Aristóteles diria: é encontrar o meio virtuoso. Buda diria: é trilhar o caminho do meio. Kierkegaard diria: é escolher a si mesmo na presença de Deus.
Fromm diria: é amar-se sem se perder de si, e amar o outro sem possuí-lo.
Jesus diria: é amar ao próximo como a si mesmo, o que significa amar o próximo e a si mesmo na mesma medida.
- Quando Percebo Meu Predomínio: Caminhos de Autodiagnostico.
Com o tempo, desenvolvi um método simples para perceber onde estou na dança existencial das forças que me constituem: basta estar atento às minhas reações diante das acontecencias da vida.
Quando a força concêntrica está dominando:
a) fico inseguro diante do olhar alheio,
b) tenho dificuldade de dizer não,
c) sinto que a vida pesa mais do que deveria,
d) meu passado me envergonha,
e) o futuro me assusta.
Quando a força excêntrica está dominando:
a) imponho demais minhas opiniões,
b) escuto pouco,
c) ignoro o outro,
d) rejeito minha história não por vergonha, mas por revolta,
e) o futuro me pressiona como se fosse uma ameaça.
Reconhecer meu estado já é meio caminho para restabelecer equilíbrio. Como dizia Foucault, a consciência sobre si é, em si mesmo, um exercício de liberdade.

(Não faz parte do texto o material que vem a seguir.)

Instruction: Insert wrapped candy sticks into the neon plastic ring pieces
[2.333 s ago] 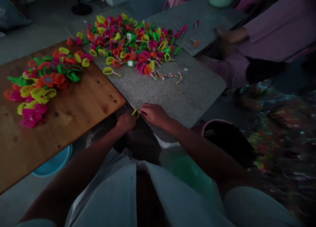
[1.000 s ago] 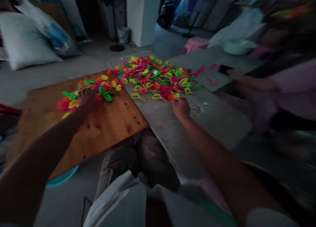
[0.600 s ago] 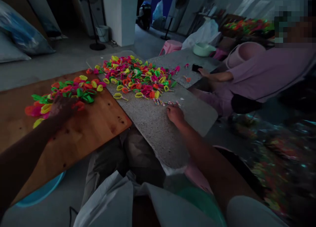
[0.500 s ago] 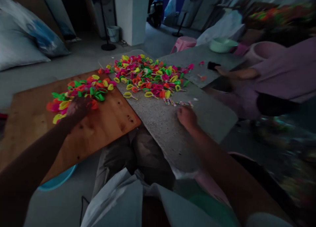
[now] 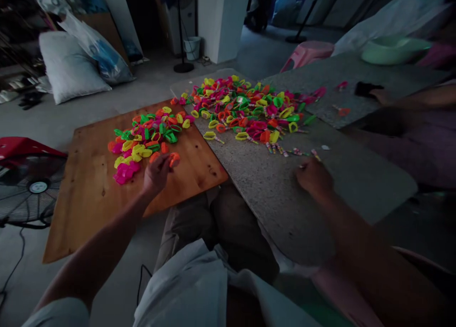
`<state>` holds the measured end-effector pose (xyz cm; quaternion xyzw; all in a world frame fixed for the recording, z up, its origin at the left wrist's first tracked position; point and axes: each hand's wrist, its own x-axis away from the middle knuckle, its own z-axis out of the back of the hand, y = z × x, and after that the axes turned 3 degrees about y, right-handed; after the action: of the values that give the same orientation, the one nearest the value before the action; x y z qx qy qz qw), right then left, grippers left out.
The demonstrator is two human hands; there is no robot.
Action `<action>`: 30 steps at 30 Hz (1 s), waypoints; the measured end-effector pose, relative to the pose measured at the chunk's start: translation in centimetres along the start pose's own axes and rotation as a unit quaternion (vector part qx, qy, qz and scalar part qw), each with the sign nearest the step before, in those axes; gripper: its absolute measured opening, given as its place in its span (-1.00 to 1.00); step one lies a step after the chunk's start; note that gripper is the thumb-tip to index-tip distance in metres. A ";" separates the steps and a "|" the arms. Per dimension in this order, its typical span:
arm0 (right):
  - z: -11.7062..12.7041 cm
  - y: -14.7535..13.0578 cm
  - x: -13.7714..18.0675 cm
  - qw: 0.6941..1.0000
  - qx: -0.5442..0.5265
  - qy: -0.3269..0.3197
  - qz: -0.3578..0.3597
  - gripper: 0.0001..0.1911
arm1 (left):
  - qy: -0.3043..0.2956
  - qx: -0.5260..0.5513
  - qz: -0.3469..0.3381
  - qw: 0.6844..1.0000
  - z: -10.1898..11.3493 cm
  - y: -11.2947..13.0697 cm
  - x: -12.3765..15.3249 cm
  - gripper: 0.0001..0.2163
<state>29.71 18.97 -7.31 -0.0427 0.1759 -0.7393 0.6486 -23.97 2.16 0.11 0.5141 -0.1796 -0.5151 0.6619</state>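
Head view, from the left: your wooden board [image 5: 89,199] bears a heap of bright pieces [image 5: 142,132]. Your left hand [image 5: 156,175], in among them half a second ago, is now drawn back, pinching an orange piece [image 5: 174,160] just beside the heap; one piece seems singled out for the work. Rightward, your right hand [image 5: 315,177] stays curled above the grey table [image 5: 249,184], near striped sticks [image 5: 297,151]; whether it pinches one, I cannot tell.

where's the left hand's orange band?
Head view, left of centre: the orange band is pinched in the left hand, over the wooden board, by the near right edge of the multicoloured pile.
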 end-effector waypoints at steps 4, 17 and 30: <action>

- A Inteligência Relacional como Caminho de Humanização
Todas as tradições filosóficas, espirituais e psicológicas convergem para a mesma ideia: tornamo-nos humanos por meio das relações. É no olhar do outro que aprendo quem sou. É na minha presença que o outro descobre quem pode ser. É na história compartilhada que construímos significados. É no futuro sonhado que criamos mundos possíveis.
A inteligência relacional é, no fundo, uma metodologia da convivência. É a arte de equilibrar as forças que nos constituem. É a capacidade de manter a espinha ereta diante da vida: firme o suficiente para sustentar-se, flexível o suficiente para acolher.
- A Dança das Forças: Uma Conclusão Em Movimento
Hoje, quando olho para minha própria trajetória, percebo que vivo numa eterna oscilação entre receber e agir. Já fui excessivamente concêntrico, carregando culpas, medos, vergonhas e a sensação de insuficiência. Já fui excessivamente excêntrico, escondendo minha vulnerabilidade atrás de certezas e discursos. Já me senti vítima do mundo e já me senti senhor do mundo.
A maturidade me ensinou que não preciso ser nenhum dos dois. Posso ser os dois. Posso permitir-me a porosidade de ser tocado e a coragem de tocar. Platão imaginava que a harmonia da alma nasce quando cada parte ocupa seu devido lugar. Eu diria que a harmonia relacional nasce quando a força concêntrica e a força excêntrica encontram seu compasso comum.
E nesse encontro, descubro o que sempre busquei: não o controle, não a submissão, não a perfeição, mas a impecabilidade da presença. A vida continua a me impactar. Eu continuo a impactar a vida. E nesse movimento contínuo, encontro o lugar onde me torno plenamente humano.